▶ [TASK OBJECTIVE]
Work through the lines of the material below, note those with the word "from", and give their number, nothing else.

▶ [GIVEN DATA]
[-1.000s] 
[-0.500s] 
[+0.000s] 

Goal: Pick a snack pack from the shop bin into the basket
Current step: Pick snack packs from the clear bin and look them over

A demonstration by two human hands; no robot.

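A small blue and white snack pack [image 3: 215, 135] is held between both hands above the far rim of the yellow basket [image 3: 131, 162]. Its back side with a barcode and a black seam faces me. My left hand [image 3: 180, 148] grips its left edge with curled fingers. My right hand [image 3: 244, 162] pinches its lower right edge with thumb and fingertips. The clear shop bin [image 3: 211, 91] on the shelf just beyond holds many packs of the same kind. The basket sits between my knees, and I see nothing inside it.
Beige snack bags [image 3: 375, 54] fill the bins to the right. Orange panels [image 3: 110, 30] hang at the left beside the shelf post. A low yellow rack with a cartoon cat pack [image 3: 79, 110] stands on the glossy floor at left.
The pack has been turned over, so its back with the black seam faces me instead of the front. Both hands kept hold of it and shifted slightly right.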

▶ [WRITTEN REPLY]
2